In the data below, one line contains "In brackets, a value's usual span" and a later one contains "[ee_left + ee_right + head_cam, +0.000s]". Print both, with every line between them, exactly and alone.

Records supplied START

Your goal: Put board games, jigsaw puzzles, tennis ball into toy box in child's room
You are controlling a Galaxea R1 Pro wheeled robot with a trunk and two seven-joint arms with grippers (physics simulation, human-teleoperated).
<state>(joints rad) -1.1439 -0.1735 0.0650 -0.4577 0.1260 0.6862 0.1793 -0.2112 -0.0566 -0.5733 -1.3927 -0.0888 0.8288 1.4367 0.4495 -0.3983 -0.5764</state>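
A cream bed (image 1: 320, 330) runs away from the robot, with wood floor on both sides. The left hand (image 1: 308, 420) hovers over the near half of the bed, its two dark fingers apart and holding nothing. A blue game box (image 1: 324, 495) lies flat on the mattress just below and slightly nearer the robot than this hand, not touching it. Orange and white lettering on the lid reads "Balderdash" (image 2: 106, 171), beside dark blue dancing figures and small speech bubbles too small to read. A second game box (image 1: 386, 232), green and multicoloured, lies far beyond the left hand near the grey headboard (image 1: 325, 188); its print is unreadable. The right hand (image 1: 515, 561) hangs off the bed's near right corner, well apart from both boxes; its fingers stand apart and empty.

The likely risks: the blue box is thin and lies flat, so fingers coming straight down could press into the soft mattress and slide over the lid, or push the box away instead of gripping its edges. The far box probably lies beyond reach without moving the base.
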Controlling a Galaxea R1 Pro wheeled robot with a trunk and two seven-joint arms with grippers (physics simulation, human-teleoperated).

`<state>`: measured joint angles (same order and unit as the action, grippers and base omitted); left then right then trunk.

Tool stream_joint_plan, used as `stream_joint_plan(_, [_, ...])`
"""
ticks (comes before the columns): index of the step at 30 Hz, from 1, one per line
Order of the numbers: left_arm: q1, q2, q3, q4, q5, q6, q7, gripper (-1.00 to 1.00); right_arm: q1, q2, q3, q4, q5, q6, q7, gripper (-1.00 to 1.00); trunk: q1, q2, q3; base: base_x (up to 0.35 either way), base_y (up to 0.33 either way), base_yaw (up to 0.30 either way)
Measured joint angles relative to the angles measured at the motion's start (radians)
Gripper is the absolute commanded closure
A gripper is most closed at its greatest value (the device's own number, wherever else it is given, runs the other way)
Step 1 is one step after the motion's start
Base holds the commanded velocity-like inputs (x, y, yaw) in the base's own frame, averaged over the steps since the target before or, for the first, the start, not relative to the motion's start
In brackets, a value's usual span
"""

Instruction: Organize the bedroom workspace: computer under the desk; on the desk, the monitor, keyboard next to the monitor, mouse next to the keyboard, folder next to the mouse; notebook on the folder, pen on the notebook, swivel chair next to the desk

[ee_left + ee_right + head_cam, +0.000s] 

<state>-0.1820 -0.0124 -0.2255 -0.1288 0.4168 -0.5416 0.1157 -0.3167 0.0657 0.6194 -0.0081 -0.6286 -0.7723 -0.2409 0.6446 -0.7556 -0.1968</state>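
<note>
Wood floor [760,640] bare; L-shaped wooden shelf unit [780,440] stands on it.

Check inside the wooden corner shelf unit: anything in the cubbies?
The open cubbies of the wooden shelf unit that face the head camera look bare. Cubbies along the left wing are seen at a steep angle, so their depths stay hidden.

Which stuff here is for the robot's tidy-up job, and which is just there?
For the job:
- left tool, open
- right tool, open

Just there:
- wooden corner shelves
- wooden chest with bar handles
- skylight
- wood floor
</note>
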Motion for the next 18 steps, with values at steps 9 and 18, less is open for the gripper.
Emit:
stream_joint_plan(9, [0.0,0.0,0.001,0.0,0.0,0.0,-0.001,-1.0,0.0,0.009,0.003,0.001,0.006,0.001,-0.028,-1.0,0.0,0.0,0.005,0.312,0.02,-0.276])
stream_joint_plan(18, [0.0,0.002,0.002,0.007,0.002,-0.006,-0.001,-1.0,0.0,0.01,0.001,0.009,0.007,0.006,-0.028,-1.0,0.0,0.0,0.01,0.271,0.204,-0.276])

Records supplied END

## Output
In brackets, a value's usual span
"""

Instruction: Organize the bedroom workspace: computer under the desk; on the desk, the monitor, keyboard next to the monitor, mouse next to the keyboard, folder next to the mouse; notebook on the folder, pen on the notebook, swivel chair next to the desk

[ee_left + ee_right + head_cam, +0.000s] 

Nothing further is required by the exercise.